• _Problem_
Output only the lines below from the one containing "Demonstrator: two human" to the one containing "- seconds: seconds", exactly as written, both ends kept.

• _Source records_

□ □ □ □ □ □ □

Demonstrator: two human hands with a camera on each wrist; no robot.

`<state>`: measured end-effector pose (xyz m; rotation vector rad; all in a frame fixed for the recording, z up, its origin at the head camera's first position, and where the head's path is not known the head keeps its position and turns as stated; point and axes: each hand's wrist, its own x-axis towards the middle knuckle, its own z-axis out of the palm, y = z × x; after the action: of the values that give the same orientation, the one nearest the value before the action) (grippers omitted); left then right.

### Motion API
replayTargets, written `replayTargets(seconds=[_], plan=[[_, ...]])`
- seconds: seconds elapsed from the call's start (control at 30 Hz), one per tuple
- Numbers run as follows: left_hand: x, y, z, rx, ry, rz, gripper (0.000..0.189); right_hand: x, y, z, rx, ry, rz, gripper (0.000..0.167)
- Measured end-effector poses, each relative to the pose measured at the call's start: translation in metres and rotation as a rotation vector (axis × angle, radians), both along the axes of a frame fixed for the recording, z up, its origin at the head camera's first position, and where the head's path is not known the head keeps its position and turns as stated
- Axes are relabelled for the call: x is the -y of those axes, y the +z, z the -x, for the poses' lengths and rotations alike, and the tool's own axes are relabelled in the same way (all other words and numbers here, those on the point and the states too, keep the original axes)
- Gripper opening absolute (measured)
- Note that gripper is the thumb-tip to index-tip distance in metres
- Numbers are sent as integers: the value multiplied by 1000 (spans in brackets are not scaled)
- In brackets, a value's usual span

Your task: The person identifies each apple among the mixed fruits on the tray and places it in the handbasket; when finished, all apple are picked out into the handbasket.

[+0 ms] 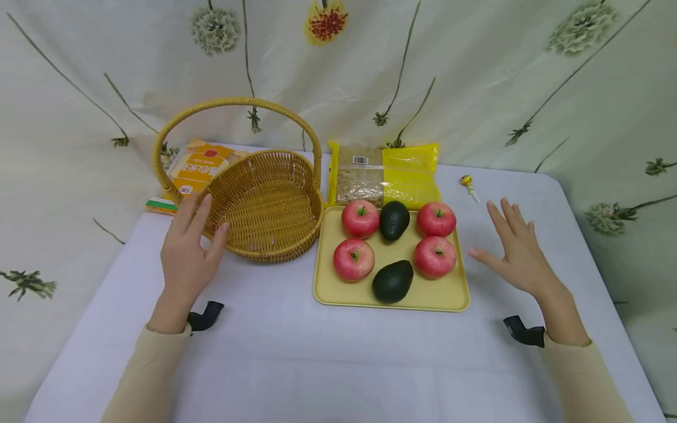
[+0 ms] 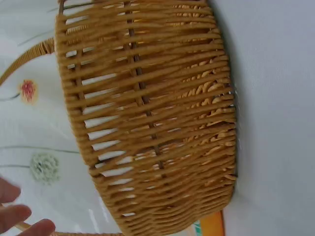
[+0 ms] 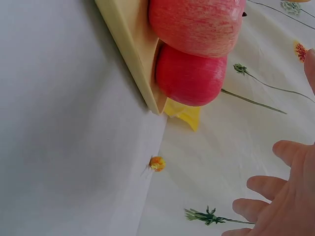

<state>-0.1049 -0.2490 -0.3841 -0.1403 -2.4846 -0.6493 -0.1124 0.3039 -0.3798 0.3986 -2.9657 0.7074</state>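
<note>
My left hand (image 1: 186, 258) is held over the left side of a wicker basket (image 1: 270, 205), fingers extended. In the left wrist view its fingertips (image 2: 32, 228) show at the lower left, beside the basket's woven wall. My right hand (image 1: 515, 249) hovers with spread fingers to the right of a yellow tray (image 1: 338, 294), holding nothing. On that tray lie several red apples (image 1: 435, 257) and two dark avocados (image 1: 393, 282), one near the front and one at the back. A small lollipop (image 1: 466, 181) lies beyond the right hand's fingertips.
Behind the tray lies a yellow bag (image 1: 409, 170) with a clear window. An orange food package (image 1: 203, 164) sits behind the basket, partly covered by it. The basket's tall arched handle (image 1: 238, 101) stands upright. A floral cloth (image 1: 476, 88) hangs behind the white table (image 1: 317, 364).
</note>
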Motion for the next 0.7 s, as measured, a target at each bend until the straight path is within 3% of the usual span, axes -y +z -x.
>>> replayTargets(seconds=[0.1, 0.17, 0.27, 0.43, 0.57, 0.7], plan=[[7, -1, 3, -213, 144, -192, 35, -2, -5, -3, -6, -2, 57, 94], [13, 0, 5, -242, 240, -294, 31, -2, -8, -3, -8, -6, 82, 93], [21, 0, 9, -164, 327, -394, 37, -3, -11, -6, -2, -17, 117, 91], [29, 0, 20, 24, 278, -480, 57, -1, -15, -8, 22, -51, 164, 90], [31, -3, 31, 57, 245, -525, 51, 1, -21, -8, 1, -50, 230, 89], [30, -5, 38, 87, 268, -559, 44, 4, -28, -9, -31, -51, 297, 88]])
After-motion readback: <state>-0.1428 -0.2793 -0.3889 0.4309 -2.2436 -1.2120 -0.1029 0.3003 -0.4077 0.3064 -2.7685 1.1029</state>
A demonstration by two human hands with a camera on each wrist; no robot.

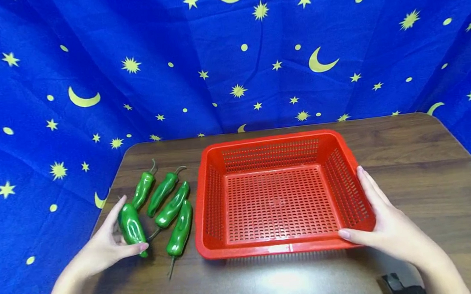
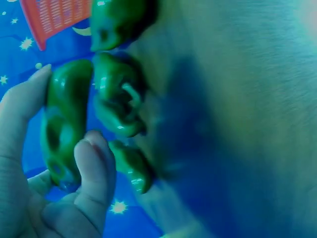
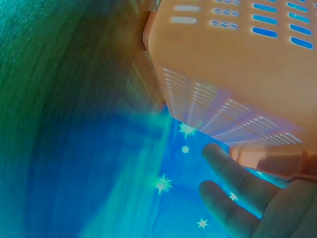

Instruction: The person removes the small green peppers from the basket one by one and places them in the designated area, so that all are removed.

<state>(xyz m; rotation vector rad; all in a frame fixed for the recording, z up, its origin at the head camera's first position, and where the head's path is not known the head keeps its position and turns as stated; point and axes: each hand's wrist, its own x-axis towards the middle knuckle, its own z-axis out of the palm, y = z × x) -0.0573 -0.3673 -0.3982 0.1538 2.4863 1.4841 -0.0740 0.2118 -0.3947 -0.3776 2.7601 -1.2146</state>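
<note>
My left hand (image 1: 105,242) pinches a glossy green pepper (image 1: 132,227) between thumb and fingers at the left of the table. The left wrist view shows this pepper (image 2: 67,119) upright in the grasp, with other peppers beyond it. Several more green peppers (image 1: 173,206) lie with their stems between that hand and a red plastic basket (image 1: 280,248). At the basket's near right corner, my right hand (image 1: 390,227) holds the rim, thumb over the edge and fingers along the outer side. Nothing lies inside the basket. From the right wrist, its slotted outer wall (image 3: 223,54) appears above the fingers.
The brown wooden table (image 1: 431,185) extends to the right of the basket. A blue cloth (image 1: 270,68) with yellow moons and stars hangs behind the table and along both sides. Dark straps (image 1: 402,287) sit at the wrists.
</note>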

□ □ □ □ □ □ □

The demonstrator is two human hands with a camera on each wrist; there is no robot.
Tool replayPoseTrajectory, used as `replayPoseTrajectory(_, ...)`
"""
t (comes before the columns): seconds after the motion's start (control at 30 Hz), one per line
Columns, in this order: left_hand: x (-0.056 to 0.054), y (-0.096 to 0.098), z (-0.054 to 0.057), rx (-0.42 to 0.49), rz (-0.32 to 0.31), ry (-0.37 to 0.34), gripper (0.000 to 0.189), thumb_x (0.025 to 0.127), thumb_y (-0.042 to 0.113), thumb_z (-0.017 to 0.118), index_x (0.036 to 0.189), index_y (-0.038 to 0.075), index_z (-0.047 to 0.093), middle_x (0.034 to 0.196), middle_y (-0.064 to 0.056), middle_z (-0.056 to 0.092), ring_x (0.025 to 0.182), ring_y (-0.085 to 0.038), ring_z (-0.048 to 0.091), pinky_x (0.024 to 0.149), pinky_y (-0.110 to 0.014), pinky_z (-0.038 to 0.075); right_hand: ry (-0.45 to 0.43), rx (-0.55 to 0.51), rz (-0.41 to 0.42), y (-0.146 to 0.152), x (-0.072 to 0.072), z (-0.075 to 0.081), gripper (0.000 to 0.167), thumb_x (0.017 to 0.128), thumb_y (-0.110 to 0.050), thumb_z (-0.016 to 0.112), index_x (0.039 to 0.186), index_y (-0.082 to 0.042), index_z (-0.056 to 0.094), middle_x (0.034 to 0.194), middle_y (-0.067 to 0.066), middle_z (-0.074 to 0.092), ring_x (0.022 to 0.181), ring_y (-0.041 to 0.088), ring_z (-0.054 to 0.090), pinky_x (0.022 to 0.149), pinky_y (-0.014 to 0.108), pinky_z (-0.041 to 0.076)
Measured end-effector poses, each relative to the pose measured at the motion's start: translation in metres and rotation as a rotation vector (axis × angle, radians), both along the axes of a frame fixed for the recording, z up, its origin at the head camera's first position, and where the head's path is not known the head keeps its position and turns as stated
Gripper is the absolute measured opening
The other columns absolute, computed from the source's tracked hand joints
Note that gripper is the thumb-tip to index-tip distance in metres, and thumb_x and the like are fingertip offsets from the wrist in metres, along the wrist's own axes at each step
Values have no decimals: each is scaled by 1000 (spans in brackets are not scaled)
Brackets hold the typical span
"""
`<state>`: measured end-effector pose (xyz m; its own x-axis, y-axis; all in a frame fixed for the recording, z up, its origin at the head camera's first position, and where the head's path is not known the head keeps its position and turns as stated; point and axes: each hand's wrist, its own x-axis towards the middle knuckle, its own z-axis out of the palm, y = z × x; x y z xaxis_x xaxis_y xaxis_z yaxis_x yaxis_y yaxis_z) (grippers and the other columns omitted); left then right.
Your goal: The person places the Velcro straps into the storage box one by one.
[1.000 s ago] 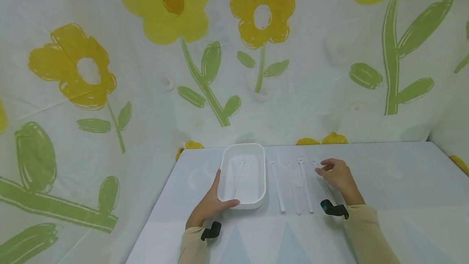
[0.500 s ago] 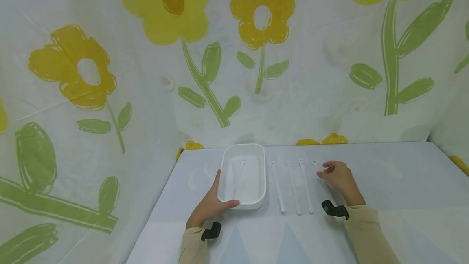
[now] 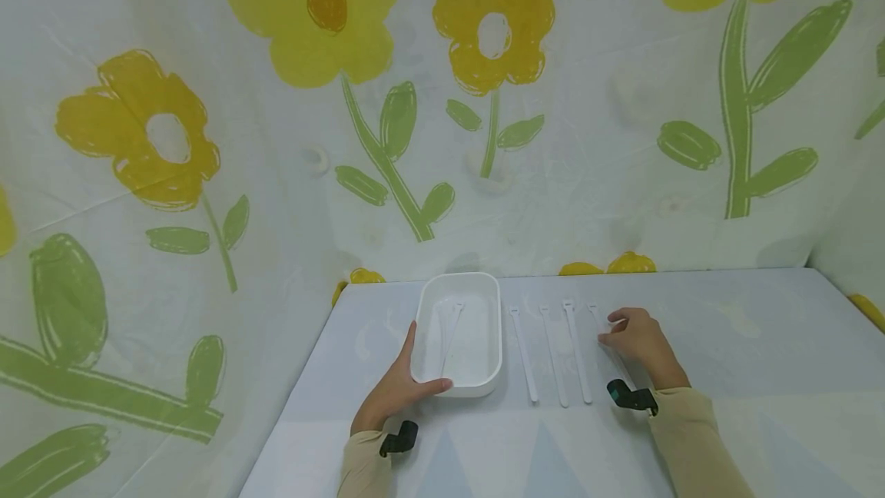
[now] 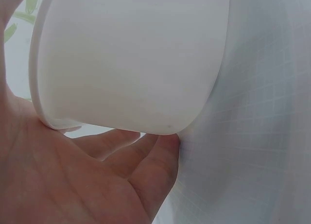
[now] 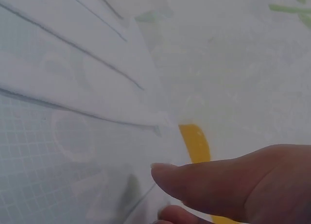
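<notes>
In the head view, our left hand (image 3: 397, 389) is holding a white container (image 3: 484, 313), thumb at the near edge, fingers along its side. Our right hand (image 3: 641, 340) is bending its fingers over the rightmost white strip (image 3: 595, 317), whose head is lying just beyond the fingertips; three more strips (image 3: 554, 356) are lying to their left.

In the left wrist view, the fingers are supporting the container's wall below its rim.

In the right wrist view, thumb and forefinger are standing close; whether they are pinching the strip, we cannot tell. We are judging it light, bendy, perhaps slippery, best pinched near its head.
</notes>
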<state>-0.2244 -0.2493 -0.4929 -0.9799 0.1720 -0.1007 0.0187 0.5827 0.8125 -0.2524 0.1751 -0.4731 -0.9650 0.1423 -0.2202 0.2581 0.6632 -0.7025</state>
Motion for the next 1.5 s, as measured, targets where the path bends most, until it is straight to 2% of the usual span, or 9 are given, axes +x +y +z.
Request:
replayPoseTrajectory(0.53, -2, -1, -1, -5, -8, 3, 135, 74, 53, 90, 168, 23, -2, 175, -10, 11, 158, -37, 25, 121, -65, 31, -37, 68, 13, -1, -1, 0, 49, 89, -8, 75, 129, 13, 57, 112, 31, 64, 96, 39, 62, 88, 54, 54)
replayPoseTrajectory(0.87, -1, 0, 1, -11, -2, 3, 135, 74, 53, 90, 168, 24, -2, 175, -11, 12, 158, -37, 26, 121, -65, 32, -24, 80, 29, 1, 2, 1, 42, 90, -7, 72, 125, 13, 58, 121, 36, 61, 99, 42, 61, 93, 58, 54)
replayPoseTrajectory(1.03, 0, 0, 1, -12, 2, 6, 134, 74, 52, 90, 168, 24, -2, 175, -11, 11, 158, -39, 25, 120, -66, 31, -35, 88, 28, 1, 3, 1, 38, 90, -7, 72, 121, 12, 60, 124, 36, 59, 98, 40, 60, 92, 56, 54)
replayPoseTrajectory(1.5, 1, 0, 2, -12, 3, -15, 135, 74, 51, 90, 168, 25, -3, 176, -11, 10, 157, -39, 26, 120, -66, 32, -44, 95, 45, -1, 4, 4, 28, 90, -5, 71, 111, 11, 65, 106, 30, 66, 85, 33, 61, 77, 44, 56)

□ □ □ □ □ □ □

• _Task output_
Demonstrator: two human hands with a camera on each wrist; no robot.

`<state>`: measured end-effector pose (xyz m; rotation vector rad; all in a frame fixed for the recording, z up, its origin at the head camera's first position, and where the head's path is not known the head keeps its position and turns as stated; point and axes: each hand's wrist, its own x-axis towards the middle knuckle, its own z-axis out of the palm, y = z × x; after the action: of the values that give the same orientation, the one nearest the value before the action) (grippers omitted); left then right.

### Motion API
replayTargets, written `replayTargets(seconds=[_], plan=[[_, ...]])`
- seconds: seconds elapsed from the call's start (control at 30 Hz), one per tuple

Nothing remains to be done, and the exercise is complete.